In this study, we applied a metabarcoding strategy for the analysis of zooplankton community structures in the Ross Sea, Antarctica. As a first step, we evaluated the current reference sequence database for both regular-read barcode (RB) obtained by a PacBio Sequel system and the mini-read barcode (MB) generated by the Illumina MiSeq platform. Among 55 haplotypes in the RB and 183 in the MB, 47 (85.45%) and 144 (78.69%) showed higher than 98% sequence identity, respectively, indicating that the reference sequence data for zooplankton taxa in the Ross Sea were relatively good and sufficient for metabarcoding analysis (Tables S1 and S2). Reference sequences in Arthropoda were particularly well documented; 100% in the RB and 92.56% in the MB showed higher than 98% identity, respectively. However, sequences for the small-sized copepods were relatively poorly documented in comparison. Because most zooplankton surveys, including ours, use plankton nets with 330 μm mesh size, mainly due to their versatility for use in the analysis of mesozooplankton (200–2000 μm), the most common size class of the zooplankton community [40]. However, losses of the smaller-sized zooplankton from the nets may have resulted in a lack of their reference sequences in the database, such as those in Oithonidae, the most ubiquitous and abundant copepod in the world’s oceans [41,42,43]. Although we found one putative Oithona species using RBs, its sequence coverage was only 66%, which suggests that the RB data for those small copepods should be augmented (Table S2). In fact, small-sized or larval copepods generally accounted for 60% of total mesozooplankton abundance cycle strategies of epipelagic copepods in the Southern Ocean [44], and supplements of their reference sequences are required.

Reference sequences for several meroplankton taxa, including pneumodermatids, amphinomids, and lineids, were also limited.

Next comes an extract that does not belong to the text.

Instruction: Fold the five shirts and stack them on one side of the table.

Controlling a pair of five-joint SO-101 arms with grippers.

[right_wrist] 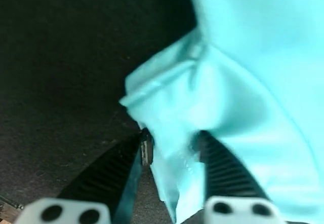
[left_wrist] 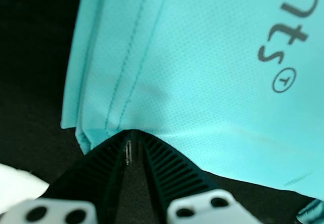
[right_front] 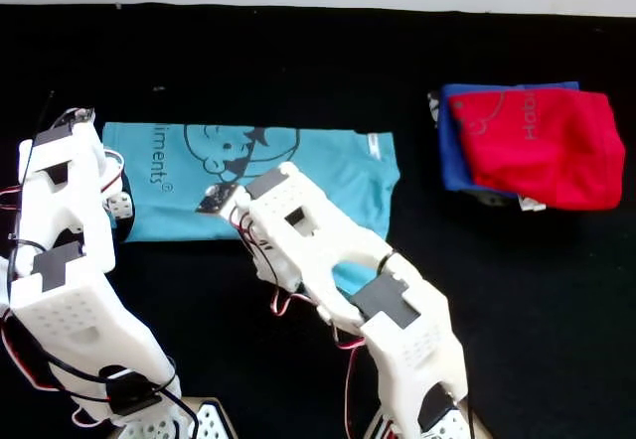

Because meroplankton are among the larval or early stages of benthic organisms, the lack of those reference sequences was mainly due to limited information about benthic organisms in the Ross Sea. Zooplankton communities in the Ross Sea could be highly dynamic as a result of various meteorological events, such as polynyas. Metabarcoding of those meroplankton taxa could provide important information to aid in understanding the link between benthic and pelagic communities in the Ross Sea. Additionally, reference sequences for several soft-bodied plankton taxa, including Chaetognatha and Cnidaria, were also limited, presumably due to the difficulty of morphological analysis compared with those with hard shells (Tables S1 and S2). Metabarcoding analysis could aid in understanding those soft-bodied plankton taxa. Collectively, despite limitations in several taxa, we identified that reference sequences for zooplankton in the Ross Sea were relatively well documented. Application of metabarcoding for zooplankton surveys would be possible with supplementation of reference sequences for the several limited taxa identified in this study.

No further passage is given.